At least this way he won’t have to hear Lewis’ voice sending him away again. He can send himself away once he’s revealed the truth. It will be better when it’s all over and he’s crawled back out of the bottle in a couple months’ time.

James takes a deep breath and knocks. 

Nothing happens for a long while. Long enough to contemplate knocking again. Then everything is suddenly too bright, the light by the door blinding as it’s switched on, the sound of the lock clicking. The door opens. 

“Hathaway?” Lewis is wearing blue striped pyjamas. He was asleep. Of course, he was asleep. James has no idea what time it is—he left his watch like he left his jacket—but it’s late. Definitely late. Lewis looks rumpled, charmingly so, his hair sticking up on the right side of his head. Lewis sleeps on his right side. This is information that James both did and did not need to know. Now he will never forget it. “What is it, man? Callout?”

James shakes his head. Here he is, finally ready to own up to all he has done, and he can’t make his voice work. Typical. He holds up the bottle in inadequate explanation, takes a swig to fortify himself. A look of concern solidifies on Lewis’ face. 

“I— There’s something I need to say,” James manages. 

Lewis looks James up and down as if checking for signs of injury. “Better come in, then,” he says, and reaches out a hand to steady him as James stumbles over the threshold.

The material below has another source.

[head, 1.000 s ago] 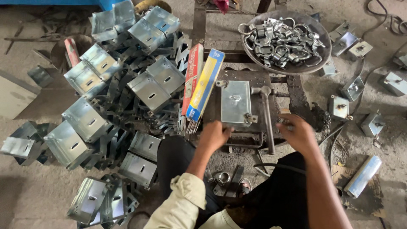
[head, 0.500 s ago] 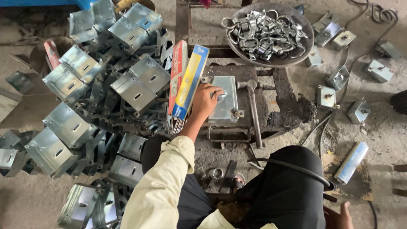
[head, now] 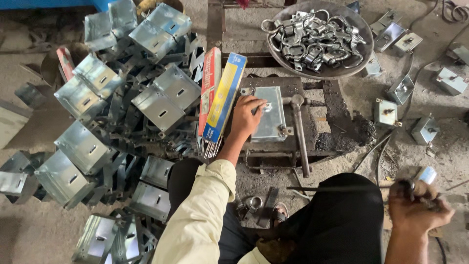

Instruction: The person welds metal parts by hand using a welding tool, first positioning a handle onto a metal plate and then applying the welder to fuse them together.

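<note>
Two hands at work, well apart. Left hand (head: 246, 117) lies flat, fingers spread, on the galvanised metal box (head: 271, 113) sitting on the dark steel work block (head: 327, 122); pressing, not gripping. Right hand (head: 417, 208) low at right, curled around a thin rod (head: 342, 187), possibly a welding holder, blurred. Hammer (head: 299, 132) just beside the box. Electrode packets (head: 222, 98) lean left.

A heap of folded galvanised sheet-metal boxes (head: 122, 112) covers the floor on the left. A round dark metal bowl (head: 364, 46) of bent steel clamps (head: 312, 36) sits at the top, with two long cardboard packets, red and blue-yellow (head: 220, 98), leaning between them.
</note>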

In the kitchen, with only the light over the sink switched on, Lewis pulls out a chair and sits down, offering James a seat as well. But James can’t be sitting for this. He needs to be able to flee when the moment arises. He stands by the window. Watches the dark street. He can feel himself swaying. He can feel Lewis’ eyes on him. He takes another swig from the bottle. 

“James,” Lewis says.

“I owe you an explanation,” James says, watching a fox sniffing around next door’s bins. “An apology. The whole truth.” Lewis is silent behind him as if he knows James needs him not to interrupt. “Everything you said to me in the street… It was— I deserved all of it. There’s no excuse for anything I did. I should have told you the truth from the beginning but I just— I’m sorry. You can’t have a sergeant you don’t trust.”

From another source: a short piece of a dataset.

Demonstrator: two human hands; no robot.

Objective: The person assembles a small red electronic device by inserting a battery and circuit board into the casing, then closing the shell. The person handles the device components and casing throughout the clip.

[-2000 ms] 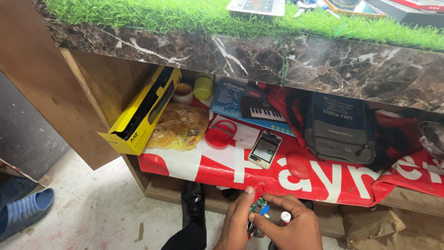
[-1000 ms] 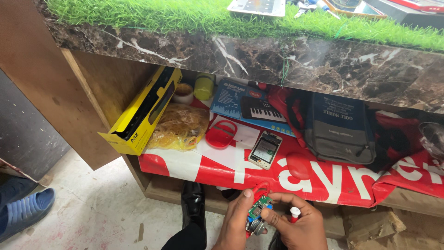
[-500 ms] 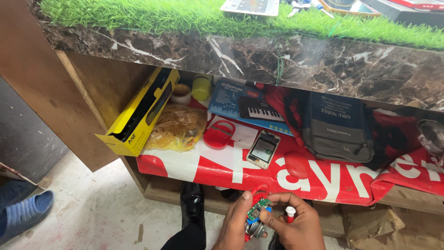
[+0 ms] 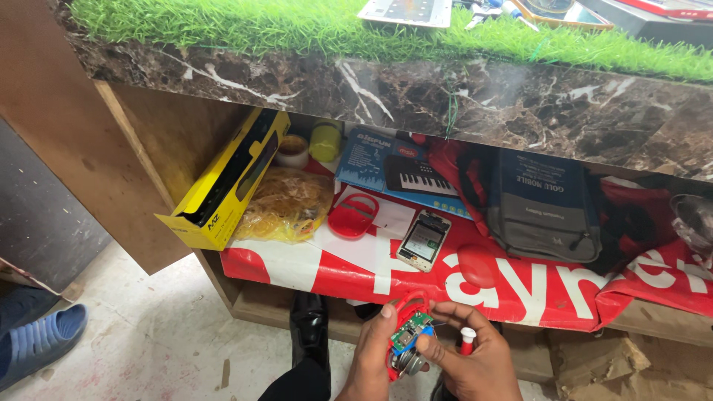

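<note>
Low at the near edge, below the shelf front, both hands close around a small red-cased gadget with an exposed green circuit board (image 4: pixel 407 336). Its long axis runs near to far, tilted slightly right, with the red loop end pointing far toward the shelf. The left hand (image 4: pixel 371 356) grips the casing from the left, thumb up. The right hand (image 4: pixel 475 364) pinches the board with curled fingers and also holds a red-and-white screwdriver (image 4: pixel 467 340) upright.
</note>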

“James,” Lewis says again. The scrape of chair legs against the tile, followed by soft footsteps. James doesn’t turn around.

“I will never not be grateful to you for giving me a second chance,” James says. “But I don’t deserve it. You or… anything. I’m sorry to have drawn it out this long. I’ll resign on Monday. I can work my notice under another inspector.”

More soft footsteps and Lewis is right behind him. James tries not to stiffen at the closeness, but then Lewis lays his hand on James’ shoulder and he is back at the fire; Lewis’ arms around him and James struggling against him, straining toward certain doom. 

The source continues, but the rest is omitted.